> **Brief**
Pick out each line in these entries that contains the string "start".

> **Exercise inputs**

•••••

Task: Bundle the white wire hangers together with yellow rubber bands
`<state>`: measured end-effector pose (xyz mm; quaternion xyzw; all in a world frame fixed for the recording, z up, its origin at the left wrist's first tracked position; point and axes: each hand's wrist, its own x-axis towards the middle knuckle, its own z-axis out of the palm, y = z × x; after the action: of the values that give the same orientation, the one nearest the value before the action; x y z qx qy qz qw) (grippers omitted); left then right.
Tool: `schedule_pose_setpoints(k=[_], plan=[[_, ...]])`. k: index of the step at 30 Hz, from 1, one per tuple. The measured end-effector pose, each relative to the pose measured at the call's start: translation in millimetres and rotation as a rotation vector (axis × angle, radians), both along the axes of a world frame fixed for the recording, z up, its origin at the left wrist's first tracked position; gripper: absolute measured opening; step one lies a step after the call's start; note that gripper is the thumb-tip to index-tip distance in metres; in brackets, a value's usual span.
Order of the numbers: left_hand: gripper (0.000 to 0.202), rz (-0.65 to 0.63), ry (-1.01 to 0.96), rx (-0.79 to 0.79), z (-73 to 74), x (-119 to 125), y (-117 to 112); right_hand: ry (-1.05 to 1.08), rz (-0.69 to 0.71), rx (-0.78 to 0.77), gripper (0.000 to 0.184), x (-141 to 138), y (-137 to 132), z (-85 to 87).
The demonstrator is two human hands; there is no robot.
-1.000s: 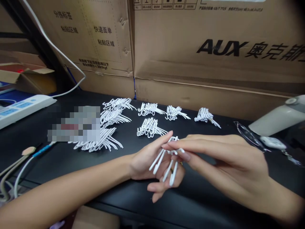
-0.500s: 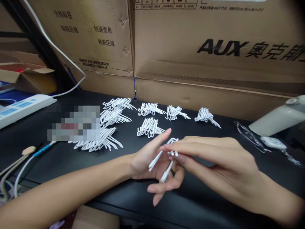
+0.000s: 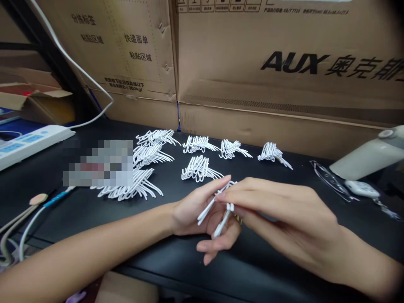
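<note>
My left hand (image 3: pixel 202 214) lies palm up over the near part of the black table (image 3: pixel 284 256), its fingers curled around a small bunch of white bent wire clips (image 3: pixel 217 210). My right hand (image 3: pixel 277 210) reaches in from the right and pinches the top of the same bunch with thumb and fingertips. The clips' white legs stick out downward between my fingers. Behind my hands, several neat bundles of the same white clips (image 3: pixel 198 168) lie in rows on the table.
Large cardboard boxes (image 3: pixel 284 71) form a wall behind the table. A white device with blue buttons (image 3: pixel 28 143) and a white cable (image 3: pixel 78 67) are at the left. A white machine part (image 3: pixel 369 158) and a clear plastic bag (image 3: pixel 331 181) lie at the right. A blurred patch covers something at left centre.
My right hand's fingers have slid a little left and down over the bunch, pressing the clips closer together; fewer legs splay out than a second ago. My left fingers have curled in slightly.
</note>
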<state>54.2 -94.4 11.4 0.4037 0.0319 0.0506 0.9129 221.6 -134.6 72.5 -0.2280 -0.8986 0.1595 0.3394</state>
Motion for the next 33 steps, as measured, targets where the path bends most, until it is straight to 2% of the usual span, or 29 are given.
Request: schedule_pose_setpoints(k=[3,10,14,16,27,33], plan=[[0.082,0.021,0.020,-0.012,2.3,-0.4,-1.5,0.004,-0.001,0.016,0.023,-0.3,-0.7,2.6],[0.062,0.178,0.116,-0.044,-2.6,-3.7,1.2,-0.030,0.107,-0.036,0.022,-0.8,0.1,5.2],[0.069,0.086,0.068,-0.054,-3.0,-2.5,-0.1,-0.031,0.122,-0.057,0.022,-0.5,1.4,2.1],[0.066,0.056,0.043,-0.049,-2.2,-1.7,-1.4,-0.022,0.140,-0.058,0.025,0.0,1.5,0.5],[0.065,-0.018,0.053,0.030,-10.1,-1.9,2.1,-0.033,0.161,-0.089,0.021,0.5,1.2,2.0],[0.062,-0.028,0.067,0.001,-7.3,-1.0,3.3,-0.040,0.103,-0.142,0.018,0.9,0.1,-1.1]])
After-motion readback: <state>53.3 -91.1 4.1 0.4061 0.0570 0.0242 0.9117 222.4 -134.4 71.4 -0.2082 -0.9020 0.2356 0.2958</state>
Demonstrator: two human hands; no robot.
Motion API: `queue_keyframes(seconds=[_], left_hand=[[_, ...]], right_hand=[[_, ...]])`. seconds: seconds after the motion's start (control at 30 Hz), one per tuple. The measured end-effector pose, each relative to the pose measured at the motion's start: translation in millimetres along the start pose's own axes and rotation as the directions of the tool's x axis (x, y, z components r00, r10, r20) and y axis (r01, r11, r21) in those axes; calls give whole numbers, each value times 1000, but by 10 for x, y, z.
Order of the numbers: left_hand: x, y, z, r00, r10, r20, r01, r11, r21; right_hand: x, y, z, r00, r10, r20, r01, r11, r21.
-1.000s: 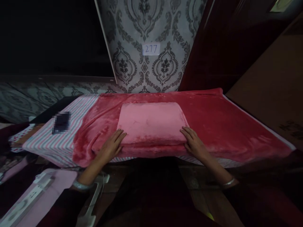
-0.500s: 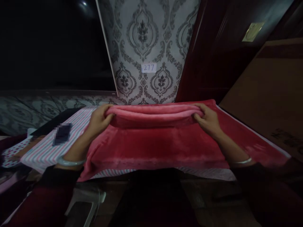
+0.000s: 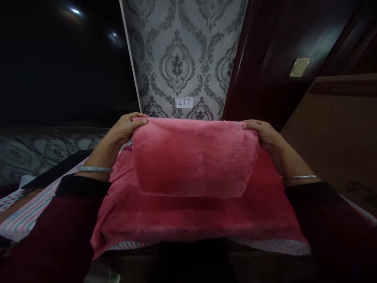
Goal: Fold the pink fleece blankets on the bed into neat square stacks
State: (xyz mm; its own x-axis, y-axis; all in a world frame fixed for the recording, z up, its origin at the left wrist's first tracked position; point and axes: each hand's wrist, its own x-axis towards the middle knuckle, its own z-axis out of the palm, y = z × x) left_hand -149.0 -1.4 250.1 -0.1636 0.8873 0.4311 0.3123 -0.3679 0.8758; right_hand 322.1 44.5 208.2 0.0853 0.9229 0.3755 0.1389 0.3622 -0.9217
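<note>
Folded pink blanket [image 3: 191, 161], raised by its upper edge above a red cover [image 3: 194, 216]: gripped at the upper left corner by the closed left hand [image 3: 128, 126] and at the upper right corner by the closed right hand [image 3: 263, 133]. Plush, probably soft, fairly light and limp; unlikely to break or slip, but apt to sag or unfold mid-span. Best taken at both corners, through all layers.
</note>
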Motion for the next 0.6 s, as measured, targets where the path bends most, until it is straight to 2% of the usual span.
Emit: queue_keyframes(seconds=[0.1,0.17,0.23,0.3,0.47,0.6], left_hand=[[86,-170,68,995,-101,12,101,994,-47],[91,-306,120,987,-157,10,158,985,-64],[72,-397,151,987,-159,-13,157,985,-74],[44,-404,148,993,-110,-44,107,992,-69],[-98,-100,57,994,47,-98,-53,997,-56],[-308,197,-17,988,117,-101,-125,989,-82]], right_hand=[[57,103,91,998,64,20,-64,998,15],[51,210,170,998,62,9,-62,998,-6],[27,286,223,999,37,-9,-37,999,-15],[-6,289,231,1000,3,-27,-3,1000,-6],[-169,35,128,993,-108,-56,108,994,-2],[-401,-183,64,989,-132,-68,135,990,32]])
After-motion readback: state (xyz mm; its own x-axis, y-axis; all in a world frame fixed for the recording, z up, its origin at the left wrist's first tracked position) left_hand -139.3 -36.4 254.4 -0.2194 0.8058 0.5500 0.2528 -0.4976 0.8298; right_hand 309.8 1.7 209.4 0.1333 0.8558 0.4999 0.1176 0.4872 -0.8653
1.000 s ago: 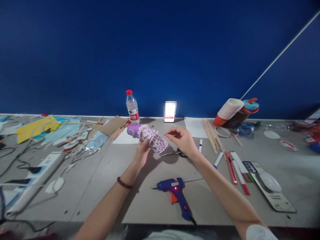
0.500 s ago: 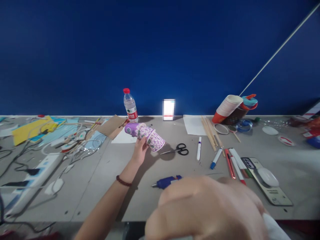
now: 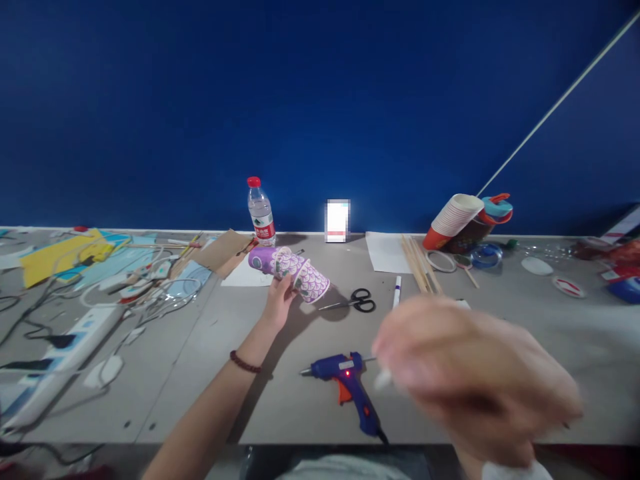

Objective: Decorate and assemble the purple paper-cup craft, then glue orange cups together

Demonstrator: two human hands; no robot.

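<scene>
My left hand [image 3: 281, 300] is closed around a row of joined paper cups [image 3: 313, 281], purple with drawn scales and an eye-like circle at the far end. My right hand [image 3: 475, 373] is large and blurred close to the camera, its fingers curled together. A small whitish blur shows at its fingertips; what it is I cannot make out. Left of that hand a blue glue gun [image 3: 345, 367] lies on the table, its red light on. Between the cups and the right hand are black-handled scissors [image 3: 361, 300] and a white marker [image 3: 397, 291].
A water bottle [image 3: 261, 213] and a bright blurred screen [image 3: 337, 221] stand along the blue wall. Stacked paper cups [image 3: 455, 217] lean at the right, near wooden sticks [image 3: 417, 263]. A power strip [image 3: 65, 367] with cables and yellow paper [image 3: 55, 257] lie at the left.
My right hand has moved up and to the right, uncovering the glue gun and now covering the phone, mouse and markers. The left hand with the cups stays almost still.
</scene>
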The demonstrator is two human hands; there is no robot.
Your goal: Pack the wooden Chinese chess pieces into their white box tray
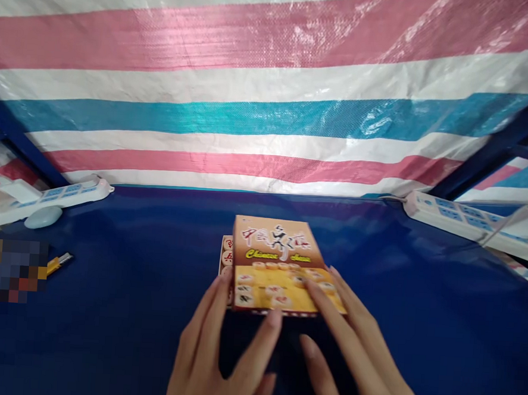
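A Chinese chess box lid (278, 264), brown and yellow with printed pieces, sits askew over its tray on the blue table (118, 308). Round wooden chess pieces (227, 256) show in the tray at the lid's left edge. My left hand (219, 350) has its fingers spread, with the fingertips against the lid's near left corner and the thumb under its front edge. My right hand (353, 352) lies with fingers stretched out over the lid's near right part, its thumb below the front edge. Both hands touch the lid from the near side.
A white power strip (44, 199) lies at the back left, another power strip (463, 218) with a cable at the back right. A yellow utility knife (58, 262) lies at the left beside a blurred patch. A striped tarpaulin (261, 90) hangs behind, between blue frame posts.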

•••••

> **Solved exercise**
Tool: `schedule_pose_setpoints(k=[_], plan=[[_, ...]])`. k: index of the step at 30 Hz, from 1, one per tuple. The measured end-effector pose, each relative to the pose measured at the call's start: translation in millimetres and rotation as a rotation vector (axis × angle, radians), both along the axes of a world frame fixed for the recording, z up, its origin at the left wrist's first tracked position; gripper: absolute measured opening; step one lies a step after the call's start; note that gripper is the thumb-tip to index-tip distance in metres; in brackets, a value's usual span.
Motion API: `queue_keyframes(seconds=[_], left_hand=[[_, ...]], right_hand=[[_, ...]])`. seconds: seconds after the motion's start (control at 30 Hz), one per tuple. The measured end-effector pose, each relative to the pose measured at the motion's start: translation in millimetres along the start pose's own axes and rotation as the directions of the tool's x axis (x, y, z components r00, r10, r20) and y axis (r01, r11, r21) in those axes; calls give whole numbers, each value times 1000, but by 10 for x, y, z.

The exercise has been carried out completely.